The Patriots have a number of effective running backs, but Shane Vereen is the most dangerous one and he does most of his damage through the air.

Vereen is a valuable checkdown option for Tom Brady, and he uses speed and agility to beat linebackers in man coverage. He only caught two passes against the Miami Dolphins, but the running back caught 12 passes for 153 yards against the Cleveland Browns in Week 13.

He’s deadly working across the middle of the field, like on this 16-yard reception. He runs a simple angled post, but he completely shakes the linebacker covering him (Craig Robertson) and is wide open over the middle of the field.

NFL GameRewind
Most linebackers can't stay with Vereen in coverage; courtesy of NFL GameRewind.

The Ravens have some linebackers that are good in coverage, but even they will have a tough time matching up with Vereen out of the backfield.

More importantly, if there’s a favorable matchup (e.g. Josh Bynes), Vereen can make huge plays, as he does on their 50-yard reception where he’s again matched up against Craig Robertson.

NFL GameRewind
Vereen is a mismatch on the outside; courtesy of NFL GameRewind.

He splits out wide, and simply runs a streak down the field. His speed is too much for Robertson to handle, and Brady recognized it and capitalized.

Defensive coordinator Dean Pees will need to be constantly aware of Vereen when he’s in the game, and be prepared for him to make plays as a receiver.

Can Baltimore Run Up the Middle?

Andrew Weber-USA TODAY Sports

At this point it’s probably foolish to hope for a successful rushing performance (or even an average performance) from the Ravens, but the matchup is there.

The Patriots are the second-worst run defense in the league, allowing 132.5 rushing yards per game, and they are playing without two key players that anchor the middle of their defense.
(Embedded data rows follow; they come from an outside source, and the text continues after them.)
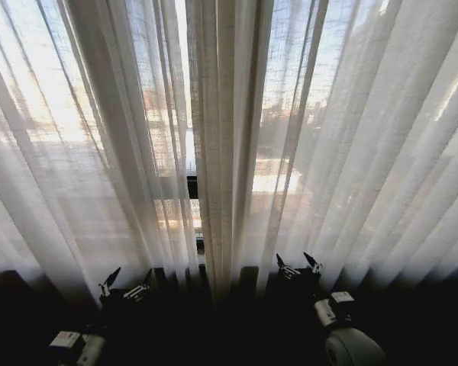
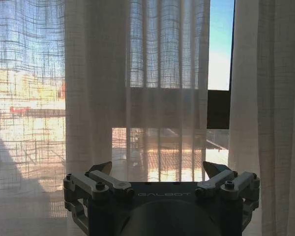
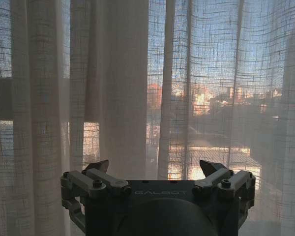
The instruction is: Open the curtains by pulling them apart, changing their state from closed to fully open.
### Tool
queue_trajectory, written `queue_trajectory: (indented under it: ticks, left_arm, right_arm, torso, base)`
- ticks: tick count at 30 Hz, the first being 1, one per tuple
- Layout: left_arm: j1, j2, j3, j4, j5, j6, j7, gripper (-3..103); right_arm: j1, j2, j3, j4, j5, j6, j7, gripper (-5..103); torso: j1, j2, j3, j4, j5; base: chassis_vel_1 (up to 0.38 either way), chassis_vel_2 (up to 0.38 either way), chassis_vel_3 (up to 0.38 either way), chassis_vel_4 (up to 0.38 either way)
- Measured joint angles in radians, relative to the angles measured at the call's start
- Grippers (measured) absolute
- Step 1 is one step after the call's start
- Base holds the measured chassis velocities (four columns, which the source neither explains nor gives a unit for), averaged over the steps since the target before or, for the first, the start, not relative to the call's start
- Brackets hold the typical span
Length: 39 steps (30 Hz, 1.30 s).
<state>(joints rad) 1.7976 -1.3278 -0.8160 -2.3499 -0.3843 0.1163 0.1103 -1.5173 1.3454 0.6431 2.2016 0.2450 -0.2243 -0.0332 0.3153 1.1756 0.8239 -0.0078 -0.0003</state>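
Two sheer off-white curtains hang across the window, the left panel [image 1: 99, 145] and the right panel [image 1: 343, 152]. Their inner edges nearly meet at the middle, with a narrow slit of bare glass [image 1: 189, 137] between them. My left gripper [image 1: 128, 280] is open, low and just in front of the left panel's folds [image 2: 96, 98]. My right gripper [image 1: 298, 264] is open too, facing the right panel's pleats [image 3: 123, 88]. Neither gripper holds any fabric.
A dark window frame bar [image 2: 232, 49] shows through the gap between the panels. Behind the fabric lie a bright sky and city buildings [image 3: 201, 98]. The floor under the arms is dark.
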Motion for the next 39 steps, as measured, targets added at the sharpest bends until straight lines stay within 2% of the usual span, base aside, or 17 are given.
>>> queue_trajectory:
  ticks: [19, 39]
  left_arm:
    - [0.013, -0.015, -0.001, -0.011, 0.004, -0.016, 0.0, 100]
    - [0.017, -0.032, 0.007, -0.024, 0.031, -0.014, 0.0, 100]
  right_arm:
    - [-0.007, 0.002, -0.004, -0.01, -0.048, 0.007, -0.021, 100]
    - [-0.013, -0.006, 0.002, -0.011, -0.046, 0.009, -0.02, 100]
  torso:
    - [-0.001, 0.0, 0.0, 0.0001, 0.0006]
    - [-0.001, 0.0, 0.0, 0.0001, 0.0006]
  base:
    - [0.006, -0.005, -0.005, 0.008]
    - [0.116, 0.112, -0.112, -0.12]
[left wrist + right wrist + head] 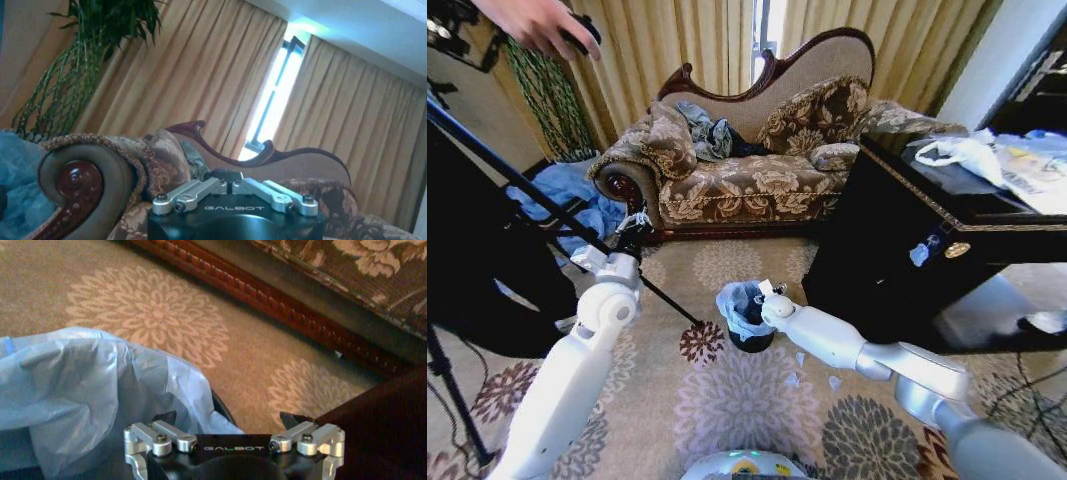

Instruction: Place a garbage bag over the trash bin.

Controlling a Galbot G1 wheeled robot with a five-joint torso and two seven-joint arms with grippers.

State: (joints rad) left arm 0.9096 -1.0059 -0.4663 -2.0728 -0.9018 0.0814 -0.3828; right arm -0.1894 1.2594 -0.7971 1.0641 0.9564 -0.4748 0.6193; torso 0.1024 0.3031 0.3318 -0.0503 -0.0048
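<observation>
One arm is nearer: the right gripper, jaws spread, sits at frame centre just right of the bag draping the bin; left gripper, closed, mid-left

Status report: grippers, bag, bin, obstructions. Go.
Right gripper open at the trash bin rim. Left gripper raised toward the sofa, shut. Garbage bag draped over the bin, bunched. Dark table close beside the bin.

Floral sofa before tan curtains, dark cabinet beside it on patterned carpet.
</observation>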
Defensive tackle Vince Wilfork is one of the best run-stuffers in the league, and Jerod Mayo is one of the most well-rounded inside linebackers in the game. Their absence (due to season-ending injuries) has made the Pats more vulnerable to opposing rushing attacks.

Stats courtesy of ESPN
Wilfork and Mayo are two crucial parts of the Pats defense.
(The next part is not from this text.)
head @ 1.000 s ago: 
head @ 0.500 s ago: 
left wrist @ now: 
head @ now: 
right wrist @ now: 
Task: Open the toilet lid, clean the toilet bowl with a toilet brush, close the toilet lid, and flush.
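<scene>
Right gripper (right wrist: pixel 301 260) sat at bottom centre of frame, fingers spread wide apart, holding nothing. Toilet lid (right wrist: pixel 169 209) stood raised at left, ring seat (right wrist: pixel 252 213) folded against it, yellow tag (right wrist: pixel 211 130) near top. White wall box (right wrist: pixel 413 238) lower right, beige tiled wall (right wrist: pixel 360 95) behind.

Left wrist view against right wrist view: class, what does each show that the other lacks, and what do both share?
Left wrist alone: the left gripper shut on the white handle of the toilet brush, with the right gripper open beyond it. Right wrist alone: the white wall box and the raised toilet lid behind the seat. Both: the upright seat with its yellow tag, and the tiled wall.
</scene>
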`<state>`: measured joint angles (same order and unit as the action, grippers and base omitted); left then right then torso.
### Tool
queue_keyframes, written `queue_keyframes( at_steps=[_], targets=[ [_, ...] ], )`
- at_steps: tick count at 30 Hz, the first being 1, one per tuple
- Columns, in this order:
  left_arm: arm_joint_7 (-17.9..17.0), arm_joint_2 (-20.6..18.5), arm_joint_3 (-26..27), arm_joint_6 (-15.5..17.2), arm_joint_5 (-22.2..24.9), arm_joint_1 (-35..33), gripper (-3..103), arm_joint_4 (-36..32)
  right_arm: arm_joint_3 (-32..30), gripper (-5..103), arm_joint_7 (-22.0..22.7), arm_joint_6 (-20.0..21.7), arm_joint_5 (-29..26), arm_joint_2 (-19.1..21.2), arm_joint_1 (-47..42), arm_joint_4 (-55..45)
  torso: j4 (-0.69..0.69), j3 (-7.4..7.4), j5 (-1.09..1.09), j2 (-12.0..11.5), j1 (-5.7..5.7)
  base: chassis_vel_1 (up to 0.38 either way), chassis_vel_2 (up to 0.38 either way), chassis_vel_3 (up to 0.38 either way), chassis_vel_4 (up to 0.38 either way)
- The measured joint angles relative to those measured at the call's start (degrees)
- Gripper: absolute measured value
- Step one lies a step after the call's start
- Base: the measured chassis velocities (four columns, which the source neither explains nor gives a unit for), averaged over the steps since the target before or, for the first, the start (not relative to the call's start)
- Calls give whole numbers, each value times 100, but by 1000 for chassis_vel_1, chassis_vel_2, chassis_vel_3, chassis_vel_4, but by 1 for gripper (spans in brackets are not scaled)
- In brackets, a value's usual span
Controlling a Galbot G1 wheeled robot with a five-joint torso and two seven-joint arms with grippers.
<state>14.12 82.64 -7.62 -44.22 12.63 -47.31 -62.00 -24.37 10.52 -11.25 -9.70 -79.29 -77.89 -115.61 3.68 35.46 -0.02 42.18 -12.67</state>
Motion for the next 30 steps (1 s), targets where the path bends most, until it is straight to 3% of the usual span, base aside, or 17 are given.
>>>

Without the two defensive captains, New England is giving up more yardage on the ground and allowing teams to average more yards per carry.

New England Rushing Average Allowed
Personnel Yards per Carry
With Wilfork and Mayo 3.93
With Mayo (no Wilfork) 4.38
Without Wilfork or Mayo 4.46

Furthermore, starting defensive tackle Chris Jones is ProFootballFocusworst-rated player at his position against the run (subscription required).
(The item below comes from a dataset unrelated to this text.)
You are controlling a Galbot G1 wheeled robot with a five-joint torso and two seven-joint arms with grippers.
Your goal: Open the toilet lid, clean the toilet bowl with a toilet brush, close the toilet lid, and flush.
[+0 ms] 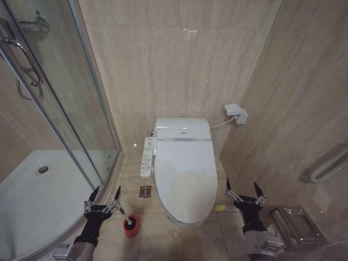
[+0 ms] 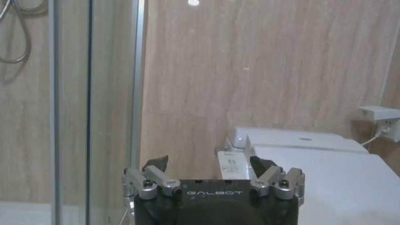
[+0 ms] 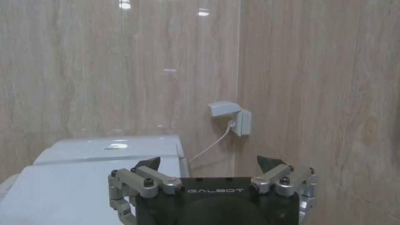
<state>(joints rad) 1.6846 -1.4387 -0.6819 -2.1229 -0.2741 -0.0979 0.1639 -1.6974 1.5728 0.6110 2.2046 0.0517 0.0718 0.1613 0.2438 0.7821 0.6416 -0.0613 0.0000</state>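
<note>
I am facing the toilet, whose toilet lid [image 1: 185, 174] is lying flat and closed over the toilet bowl [image 1: 180, 220], with the tank [image 1: 182, 129] behind it against the tiled wall. I am holding my left gripper [image 1: 106, 194] low on the toilet's left side, its fingers spread wide and gripping nothing, hovering beside the curved rim of the shower tray [image 1: 32, 201]. Just to the toilet side of that gripper, the toilet brush [image 1: 130, 223] is standing in its small red holder on the floor, near the lid's front left corner. The control panel [image 1: 146, 157] is running along the toilet's left side, and a floor drain [image 1: 144, 191] is sitting between it and the brush. I am holding my right gripper [image 1: 244, 191] on the toilet's right side, level with the lid's front half, fingers likewise splayed open and empty. A wall socket box [image 1: 236, 112] is sitting to the right of the tank, its cord running toward the toilet.
</note>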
Baltimore has to try to take advantage of the weakened run defense (especially inside the tackles), and any positive yardage would be a good thing for the ground game.

Can Joe Flacco Exploit the New England Linebackers in Coverage?

Jason Miller/Getty Images

Jerod Mayo has already been mentioned for his run defense, but he’s also the best coverage linebacker on the New England roster. Without him, the linebackers are vulnerable against the pass.

Patriots Linebackers' Pass Coverage Grades
Player Pass Coverage Grade
Dont'a Hightower -7.6
Brandon Spikes -2.5
Jamie Collins -1.0
Dane Fletcher -2.1

That was never more evident than on the Miami Dolphins’ game-winning touchdown last week. Running back Marcus Thigpen runs a simple out route, but he’s covered by linebacker Dont’a Hightower.

Hightower gets turned around, loses sight of the quarterback and ends up running behind Thigpen on the out route.

NFL GameRewind
Hightower's poor coverage leads to an easy touchdown; courtesy of NFL GameRewind.

With his back turned, it’s an easy throw for Ryan Tannehill since Hightower can’t keep up with Thigpen. The result is a walk-in touchdown for the Dolphins, and the play shows exactly how poor the Patriots linebackers can be in coverage.

Joe Flacco and Co. have to attack those linebackers, using crossing routes and emphasizing Ray Rice and Dennis Pitta in their game plan.

If they do that, they’ll be rewarded with some easy completions and the chance for some big plays.